◆ Task to complete
Nothing but the lines from the line with "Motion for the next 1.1" through the end of the data is to be copied, and each is to be copied exactly.

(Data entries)
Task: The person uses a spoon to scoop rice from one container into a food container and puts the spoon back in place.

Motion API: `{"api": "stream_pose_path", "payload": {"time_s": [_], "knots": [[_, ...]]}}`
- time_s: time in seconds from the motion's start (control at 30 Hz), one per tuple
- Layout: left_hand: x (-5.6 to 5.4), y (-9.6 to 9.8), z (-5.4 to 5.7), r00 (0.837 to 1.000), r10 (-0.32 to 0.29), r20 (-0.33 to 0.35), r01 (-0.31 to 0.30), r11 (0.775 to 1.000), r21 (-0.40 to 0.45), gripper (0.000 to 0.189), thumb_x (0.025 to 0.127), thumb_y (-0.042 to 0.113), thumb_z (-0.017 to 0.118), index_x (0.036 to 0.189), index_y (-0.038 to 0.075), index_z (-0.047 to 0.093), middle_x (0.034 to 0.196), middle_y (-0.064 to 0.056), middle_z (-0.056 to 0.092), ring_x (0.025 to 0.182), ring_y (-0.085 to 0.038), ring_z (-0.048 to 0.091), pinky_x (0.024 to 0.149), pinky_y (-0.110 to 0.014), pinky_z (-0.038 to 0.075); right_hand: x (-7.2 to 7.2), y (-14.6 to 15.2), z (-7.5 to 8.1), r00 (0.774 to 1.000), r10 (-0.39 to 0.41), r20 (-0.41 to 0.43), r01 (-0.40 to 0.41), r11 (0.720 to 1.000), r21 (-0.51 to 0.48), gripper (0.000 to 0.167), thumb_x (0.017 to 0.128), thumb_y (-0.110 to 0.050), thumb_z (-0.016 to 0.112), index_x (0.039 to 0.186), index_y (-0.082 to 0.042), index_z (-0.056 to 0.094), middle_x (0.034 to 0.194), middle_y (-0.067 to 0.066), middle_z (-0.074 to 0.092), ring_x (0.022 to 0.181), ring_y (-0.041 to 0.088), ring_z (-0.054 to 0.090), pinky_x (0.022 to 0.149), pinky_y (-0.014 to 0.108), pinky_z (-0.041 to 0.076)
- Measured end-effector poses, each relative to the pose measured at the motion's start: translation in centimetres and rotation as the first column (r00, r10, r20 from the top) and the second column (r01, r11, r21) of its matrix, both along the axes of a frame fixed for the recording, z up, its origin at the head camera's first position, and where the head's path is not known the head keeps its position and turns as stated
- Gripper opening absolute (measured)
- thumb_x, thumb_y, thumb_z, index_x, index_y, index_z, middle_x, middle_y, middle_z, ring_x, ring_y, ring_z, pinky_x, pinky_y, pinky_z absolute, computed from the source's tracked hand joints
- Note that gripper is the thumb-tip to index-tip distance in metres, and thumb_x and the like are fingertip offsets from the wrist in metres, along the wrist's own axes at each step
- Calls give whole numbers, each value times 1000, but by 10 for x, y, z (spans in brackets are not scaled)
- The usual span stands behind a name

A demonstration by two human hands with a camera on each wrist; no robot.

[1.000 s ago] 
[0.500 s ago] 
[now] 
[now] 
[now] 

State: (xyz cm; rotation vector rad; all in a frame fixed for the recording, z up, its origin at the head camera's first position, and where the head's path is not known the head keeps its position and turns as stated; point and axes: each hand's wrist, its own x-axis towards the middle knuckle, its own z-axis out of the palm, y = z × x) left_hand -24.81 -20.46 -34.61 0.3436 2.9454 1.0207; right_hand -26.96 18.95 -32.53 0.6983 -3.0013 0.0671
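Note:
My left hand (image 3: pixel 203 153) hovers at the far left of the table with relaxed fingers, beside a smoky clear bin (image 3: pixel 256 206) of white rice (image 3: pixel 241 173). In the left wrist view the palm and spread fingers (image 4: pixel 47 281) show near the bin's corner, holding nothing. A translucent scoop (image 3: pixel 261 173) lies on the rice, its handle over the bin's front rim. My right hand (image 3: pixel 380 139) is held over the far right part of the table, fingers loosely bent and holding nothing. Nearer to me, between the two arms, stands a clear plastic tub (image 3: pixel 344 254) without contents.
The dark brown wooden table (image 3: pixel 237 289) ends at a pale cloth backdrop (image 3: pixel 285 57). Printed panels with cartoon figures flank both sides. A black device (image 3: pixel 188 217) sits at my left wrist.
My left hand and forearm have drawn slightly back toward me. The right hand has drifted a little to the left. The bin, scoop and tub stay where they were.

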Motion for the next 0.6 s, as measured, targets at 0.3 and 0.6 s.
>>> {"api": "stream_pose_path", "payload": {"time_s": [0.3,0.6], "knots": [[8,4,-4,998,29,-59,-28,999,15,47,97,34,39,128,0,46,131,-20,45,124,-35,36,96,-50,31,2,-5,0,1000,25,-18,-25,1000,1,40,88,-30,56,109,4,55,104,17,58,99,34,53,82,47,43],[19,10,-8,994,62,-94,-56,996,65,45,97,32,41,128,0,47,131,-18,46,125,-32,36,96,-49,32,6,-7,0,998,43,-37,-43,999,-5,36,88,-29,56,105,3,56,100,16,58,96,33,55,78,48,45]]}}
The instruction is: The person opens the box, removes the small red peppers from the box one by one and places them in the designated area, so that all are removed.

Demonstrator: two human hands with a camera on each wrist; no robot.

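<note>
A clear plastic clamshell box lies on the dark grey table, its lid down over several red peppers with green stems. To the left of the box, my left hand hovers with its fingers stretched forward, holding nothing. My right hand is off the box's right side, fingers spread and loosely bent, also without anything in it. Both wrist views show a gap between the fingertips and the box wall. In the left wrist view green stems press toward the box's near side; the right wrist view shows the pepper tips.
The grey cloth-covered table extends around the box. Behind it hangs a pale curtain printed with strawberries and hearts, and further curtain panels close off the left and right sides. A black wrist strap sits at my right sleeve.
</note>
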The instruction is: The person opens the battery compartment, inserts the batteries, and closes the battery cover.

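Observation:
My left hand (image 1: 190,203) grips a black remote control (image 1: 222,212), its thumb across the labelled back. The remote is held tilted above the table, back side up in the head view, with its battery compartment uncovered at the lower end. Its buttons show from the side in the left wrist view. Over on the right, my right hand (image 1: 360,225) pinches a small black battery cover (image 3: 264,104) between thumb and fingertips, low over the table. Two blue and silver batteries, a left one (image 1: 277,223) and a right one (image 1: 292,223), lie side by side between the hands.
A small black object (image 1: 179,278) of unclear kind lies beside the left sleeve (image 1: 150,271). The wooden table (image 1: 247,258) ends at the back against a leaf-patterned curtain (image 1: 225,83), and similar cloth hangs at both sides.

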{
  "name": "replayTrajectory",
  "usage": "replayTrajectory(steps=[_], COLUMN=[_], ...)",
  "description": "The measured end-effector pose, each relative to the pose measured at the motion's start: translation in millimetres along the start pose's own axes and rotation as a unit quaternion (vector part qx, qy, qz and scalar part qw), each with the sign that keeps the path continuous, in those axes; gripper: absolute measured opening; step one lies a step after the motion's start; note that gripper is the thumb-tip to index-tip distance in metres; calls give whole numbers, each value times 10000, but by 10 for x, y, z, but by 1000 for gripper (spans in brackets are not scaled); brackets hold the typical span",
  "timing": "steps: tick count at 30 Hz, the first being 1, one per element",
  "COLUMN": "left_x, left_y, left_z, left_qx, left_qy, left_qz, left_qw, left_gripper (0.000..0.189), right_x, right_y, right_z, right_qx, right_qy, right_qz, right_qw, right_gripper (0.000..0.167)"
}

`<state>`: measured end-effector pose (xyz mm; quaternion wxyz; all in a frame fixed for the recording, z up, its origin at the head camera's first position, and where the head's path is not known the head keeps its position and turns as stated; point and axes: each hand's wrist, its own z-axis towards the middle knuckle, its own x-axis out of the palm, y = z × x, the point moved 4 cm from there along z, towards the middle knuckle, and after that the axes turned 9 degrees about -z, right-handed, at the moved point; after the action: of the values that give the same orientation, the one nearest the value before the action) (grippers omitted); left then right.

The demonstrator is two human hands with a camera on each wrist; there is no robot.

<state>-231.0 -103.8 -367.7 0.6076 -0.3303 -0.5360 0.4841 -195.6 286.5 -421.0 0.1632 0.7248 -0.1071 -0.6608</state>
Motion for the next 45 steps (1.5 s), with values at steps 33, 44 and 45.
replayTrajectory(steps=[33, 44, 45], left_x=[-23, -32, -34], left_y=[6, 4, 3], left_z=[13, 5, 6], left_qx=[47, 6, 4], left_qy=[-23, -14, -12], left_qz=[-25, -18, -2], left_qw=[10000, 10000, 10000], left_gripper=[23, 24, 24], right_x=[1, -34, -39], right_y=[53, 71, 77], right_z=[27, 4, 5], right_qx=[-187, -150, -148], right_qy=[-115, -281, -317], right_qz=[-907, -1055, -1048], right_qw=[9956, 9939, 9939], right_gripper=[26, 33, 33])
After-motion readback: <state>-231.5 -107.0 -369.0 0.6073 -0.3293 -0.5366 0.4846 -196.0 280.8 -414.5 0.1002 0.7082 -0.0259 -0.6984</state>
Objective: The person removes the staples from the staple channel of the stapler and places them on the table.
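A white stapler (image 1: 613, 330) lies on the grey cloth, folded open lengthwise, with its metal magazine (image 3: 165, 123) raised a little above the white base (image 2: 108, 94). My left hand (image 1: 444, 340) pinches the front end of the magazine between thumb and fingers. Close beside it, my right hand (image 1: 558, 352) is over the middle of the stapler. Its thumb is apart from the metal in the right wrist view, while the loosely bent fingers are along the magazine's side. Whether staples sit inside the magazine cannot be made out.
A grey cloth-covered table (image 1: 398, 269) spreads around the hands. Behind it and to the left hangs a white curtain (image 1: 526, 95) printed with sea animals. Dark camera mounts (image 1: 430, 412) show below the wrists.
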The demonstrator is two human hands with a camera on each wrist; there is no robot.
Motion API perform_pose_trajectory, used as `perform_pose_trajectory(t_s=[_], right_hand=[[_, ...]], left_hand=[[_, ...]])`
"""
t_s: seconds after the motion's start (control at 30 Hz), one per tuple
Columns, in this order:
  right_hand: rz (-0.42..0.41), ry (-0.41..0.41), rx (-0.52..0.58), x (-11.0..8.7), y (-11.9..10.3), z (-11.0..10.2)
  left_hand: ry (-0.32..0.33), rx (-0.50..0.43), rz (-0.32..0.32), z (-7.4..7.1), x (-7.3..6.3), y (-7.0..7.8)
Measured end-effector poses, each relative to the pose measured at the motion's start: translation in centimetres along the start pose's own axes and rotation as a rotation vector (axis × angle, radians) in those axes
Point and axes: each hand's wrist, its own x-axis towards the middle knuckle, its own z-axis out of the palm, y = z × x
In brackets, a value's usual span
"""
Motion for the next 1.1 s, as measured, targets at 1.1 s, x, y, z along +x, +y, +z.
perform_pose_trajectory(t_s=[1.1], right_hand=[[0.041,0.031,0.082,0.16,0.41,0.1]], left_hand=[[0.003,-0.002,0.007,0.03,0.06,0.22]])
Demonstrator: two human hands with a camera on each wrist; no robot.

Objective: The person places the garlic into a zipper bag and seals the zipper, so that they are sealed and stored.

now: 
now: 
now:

◆ Written reply
Motion for the next 1.1 s, as measured, targets at 1.1 s, x, y, z along +x, +y, +z.
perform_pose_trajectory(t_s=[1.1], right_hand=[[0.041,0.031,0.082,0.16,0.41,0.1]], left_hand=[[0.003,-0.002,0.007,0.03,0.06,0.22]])
Demonstrator: two human hands with a camera on each wrist; no robot.

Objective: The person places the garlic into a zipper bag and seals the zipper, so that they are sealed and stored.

now: 
now: 
now:

This exercise has now been fully answered.